• WORK ORDER
Repeat only the lines below from the one containing "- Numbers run" through the one containing "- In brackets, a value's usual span", inclusive, exactly as written.

• DATASET CONTENT
%%

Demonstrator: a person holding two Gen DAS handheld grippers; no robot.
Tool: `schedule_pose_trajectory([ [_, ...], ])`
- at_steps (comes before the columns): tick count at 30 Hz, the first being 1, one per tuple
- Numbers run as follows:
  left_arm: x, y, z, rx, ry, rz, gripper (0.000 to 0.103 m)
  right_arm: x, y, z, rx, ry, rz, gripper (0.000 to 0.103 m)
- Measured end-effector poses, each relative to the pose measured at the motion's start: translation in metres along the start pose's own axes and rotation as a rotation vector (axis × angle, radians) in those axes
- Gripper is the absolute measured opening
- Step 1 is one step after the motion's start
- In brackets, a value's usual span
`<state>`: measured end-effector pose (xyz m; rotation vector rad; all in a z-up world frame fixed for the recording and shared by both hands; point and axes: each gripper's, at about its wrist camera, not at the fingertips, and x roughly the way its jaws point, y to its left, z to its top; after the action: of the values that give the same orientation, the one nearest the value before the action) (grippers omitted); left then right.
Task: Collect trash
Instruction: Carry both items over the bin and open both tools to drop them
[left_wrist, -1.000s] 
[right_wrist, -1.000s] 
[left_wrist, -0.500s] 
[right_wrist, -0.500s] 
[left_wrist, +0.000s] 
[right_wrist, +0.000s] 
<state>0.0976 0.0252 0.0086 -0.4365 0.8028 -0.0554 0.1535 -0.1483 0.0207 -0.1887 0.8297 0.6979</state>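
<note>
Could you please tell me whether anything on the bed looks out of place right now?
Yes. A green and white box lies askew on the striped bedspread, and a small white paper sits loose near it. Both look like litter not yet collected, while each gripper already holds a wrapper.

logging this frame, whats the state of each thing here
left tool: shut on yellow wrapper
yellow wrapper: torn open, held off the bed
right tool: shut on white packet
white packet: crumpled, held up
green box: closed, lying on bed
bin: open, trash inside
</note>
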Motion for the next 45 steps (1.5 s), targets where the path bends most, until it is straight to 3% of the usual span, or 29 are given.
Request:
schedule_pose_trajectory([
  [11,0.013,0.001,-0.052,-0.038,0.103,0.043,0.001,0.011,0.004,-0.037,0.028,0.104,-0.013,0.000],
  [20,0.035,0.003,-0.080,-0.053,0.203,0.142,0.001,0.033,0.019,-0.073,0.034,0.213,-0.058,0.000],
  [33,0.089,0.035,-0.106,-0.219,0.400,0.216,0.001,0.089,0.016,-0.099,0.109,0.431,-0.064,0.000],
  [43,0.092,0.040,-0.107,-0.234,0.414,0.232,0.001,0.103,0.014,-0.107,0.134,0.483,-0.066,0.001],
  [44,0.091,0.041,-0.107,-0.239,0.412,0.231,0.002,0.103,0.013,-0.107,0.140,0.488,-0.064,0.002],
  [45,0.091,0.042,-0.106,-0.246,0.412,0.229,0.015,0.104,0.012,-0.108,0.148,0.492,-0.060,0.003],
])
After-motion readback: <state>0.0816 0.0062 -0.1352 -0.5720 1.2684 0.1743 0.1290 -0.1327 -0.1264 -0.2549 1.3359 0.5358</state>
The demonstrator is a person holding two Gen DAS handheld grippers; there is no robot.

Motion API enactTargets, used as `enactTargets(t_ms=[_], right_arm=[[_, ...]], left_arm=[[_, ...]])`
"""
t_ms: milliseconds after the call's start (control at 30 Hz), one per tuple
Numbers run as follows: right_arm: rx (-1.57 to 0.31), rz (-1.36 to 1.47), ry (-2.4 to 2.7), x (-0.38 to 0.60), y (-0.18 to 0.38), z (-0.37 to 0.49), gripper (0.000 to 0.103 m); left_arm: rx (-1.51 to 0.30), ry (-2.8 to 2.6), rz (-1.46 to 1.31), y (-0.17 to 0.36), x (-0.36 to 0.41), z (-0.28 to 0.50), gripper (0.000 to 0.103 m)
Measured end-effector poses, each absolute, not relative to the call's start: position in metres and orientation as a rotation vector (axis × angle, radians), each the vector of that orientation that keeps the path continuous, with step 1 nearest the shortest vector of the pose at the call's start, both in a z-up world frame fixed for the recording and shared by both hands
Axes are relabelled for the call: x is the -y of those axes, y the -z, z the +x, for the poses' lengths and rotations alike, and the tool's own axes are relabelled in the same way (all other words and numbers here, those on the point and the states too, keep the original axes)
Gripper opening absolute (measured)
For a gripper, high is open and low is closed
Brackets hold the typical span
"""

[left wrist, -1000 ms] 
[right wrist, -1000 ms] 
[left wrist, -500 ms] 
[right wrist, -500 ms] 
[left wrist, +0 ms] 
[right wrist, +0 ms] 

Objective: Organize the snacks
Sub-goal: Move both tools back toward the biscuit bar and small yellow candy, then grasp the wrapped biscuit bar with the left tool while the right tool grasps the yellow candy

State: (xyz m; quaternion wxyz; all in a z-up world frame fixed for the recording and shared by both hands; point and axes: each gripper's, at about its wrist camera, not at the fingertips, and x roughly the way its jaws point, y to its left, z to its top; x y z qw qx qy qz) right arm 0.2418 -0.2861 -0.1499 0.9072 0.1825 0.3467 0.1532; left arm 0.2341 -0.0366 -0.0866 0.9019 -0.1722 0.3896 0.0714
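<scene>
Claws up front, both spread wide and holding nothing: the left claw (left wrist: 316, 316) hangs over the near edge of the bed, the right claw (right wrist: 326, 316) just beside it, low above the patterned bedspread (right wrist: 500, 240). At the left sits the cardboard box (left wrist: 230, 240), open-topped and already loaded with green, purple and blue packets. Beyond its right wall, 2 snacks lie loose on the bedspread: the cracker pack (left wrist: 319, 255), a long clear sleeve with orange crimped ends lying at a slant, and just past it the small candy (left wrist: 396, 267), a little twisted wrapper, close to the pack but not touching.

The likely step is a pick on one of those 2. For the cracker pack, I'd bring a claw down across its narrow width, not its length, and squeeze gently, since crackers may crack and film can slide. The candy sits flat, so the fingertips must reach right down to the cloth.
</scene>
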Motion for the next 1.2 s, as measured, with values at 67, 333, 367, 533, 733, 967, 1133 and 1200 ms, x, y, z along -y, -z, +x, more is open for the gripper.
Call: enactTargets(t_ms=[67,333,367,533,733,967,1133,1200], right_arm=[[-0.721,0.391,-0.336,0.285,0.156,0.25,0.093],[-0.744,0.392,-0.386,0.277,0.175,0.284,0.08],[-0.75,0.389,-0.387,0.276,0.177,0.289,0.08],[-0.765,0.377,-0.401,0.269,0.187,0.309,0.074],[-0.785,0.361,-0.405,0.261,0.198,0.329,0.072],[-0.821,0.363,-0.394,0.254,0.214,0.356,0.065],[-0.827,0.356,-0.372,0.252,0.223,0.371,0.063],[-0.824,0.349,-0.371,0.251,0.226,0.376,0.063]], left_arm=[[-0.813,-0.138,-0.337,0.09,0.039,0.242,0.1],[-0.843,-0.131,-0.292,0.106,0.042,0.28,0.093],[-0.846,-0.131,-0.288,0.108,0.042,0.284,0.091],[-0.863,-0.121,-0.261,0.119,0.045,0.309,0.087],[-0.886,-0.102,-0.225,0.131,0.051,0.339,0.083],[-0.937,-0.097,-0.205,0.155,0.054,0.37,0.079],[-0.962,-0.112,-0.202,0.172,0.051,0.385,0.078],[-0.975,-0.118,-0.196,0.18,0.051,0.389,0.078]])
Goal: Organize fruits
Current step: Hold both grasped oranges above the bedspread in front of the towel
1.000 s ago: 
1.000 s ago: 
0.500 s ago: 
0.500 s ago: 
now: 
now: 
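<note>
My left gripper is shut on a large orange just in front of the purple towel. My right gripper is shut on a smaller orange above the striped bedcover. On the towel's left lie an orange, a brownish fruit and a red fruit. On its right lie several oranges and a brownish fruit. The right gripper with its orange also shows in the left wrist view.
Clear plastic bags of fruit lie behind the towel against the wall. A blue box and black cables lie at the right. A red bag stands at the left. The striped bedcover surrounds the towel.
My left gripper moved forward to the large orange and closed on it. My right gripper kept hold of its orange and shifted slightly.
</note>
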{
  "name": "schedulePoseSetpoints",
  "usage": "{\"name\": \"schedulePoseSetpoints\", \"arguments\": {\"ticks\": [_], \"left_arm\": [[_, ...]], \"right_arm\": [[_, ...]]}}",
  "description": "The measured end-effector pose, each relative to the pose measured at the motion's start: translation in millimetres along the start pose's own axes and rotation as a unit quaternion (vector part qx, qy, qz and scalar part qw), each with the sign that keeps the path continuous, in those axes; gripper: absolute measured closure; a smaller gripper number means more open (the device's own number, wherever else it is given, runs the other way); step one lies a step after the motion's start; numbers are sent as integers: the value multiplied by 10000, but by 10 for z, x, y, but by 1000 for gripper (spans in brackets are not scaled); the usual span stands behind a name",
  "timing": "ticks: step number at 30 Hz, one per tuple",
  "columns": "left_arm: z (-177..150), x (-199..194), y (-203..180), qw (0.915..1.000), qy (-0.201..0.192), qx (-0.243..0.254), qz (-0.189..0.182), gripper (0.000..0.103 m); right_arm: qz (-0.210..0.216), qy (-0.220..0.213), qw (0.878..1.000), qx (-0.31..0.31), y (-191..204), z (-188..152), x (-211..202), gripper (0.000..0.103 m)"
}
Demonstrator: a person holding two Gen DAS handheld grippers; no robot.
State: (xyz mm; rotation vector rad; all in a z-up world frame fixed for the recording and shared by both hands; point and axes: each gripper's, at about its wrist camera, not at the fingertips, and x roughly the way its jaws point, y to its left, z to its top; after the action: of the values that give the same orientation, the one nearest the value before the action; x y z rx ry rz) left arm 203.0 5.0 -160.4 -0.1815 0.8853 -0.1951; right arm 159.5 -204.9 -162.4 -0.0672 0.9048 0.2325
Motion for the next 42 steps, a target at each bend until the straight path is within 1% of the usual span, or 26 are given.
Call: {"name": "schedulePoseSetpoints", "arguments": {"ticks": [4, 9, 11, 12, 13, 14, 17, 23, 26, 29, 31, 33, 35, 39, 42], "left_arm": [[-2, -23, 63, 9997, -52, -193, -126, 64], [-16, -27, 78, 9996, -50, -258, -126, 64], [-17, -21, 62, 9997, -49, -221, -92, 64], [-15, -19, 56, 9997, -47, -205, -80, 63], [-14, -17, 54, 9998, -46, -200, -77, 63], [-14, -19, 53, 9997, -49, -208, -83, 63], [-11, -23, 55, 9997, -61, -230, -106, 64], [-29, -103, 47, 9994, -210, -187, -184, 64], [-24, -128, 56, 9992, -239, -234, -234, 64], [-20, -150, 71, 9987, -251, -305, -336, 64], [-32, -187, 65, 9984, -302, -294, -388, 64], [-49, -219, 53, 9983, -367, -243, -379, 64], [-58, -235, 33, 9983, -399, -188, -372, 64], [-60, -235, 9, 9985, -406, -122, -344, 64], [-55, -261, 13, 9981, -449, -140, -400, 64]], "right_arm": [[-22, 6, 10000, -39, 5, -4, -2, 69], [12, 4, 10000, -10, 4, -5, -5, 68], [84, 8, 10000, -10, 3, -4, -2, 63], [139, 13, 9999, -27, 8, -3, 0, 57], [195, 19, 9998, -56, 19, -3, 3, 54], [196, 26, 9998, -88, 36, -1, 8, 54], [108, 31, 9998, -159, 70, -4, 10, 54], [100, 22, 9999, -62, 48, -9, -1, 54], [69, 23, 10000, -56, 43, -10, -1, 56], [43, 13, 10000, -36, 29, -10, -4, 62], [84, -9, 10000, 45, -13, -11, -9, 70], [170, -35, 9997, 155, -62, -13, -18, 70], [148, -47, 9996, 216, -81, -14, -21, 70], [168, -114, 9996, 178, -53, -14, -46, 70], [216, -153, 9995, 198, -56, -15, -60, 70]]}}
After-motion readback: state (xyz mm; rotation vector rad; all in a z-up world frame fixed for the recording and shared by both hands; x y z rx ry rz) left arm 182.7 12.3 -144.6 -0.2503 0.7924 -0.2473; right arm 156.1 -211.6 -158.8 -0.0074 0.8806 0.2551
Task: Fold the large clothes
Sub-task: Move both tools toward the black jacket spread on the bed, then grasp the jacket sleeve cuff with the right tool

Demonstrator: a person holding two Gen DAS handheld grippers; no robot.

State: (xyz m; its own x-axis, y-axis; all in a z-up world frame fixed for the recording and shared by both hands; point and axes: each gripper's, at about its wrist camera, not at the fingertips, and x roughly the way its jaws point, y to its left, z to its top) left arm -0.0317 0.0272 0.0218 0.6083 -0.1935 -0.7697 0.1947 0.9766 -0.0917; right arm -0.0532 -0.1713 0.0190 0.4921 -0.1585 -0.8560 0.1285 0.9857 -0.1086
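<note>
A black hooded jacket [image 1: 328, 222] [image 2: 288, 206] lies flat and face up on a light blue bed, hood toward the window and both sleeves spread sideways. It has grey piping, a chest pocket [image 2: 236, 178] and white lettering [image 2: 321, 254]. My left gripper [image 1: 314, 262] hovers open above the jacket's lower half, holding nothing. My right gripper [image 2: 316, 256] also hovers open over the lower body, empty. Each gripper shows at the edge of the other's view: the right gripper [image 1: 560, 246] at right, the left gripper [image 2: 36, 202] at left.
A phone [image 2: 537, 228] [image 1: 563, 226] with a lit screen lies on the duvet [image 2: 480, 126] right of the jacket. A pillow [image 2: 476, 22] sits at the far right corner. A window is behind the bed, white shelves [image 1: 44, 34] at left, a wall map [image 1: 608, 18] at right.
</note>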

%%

• COMPLETED EXERCISE
- Numbers run as follows:
  left_arm: x, y, z, rx, ry, rz, gripper (0.000 to 0.103 m)
  right_arm: x, y, z, rx, ry, rz, gripper (0.000 to 0.103 m)
- Measured end-effector poses, each relative to the pose measured at the motion's start: translation in metres along the start pose's own axes and rotation as a rotation vector (axis × angle, radians) in those axes
- Gripper is the absolute measured opening
- Step 1 is one step after the motion's start
- In brackets, a value's usual span

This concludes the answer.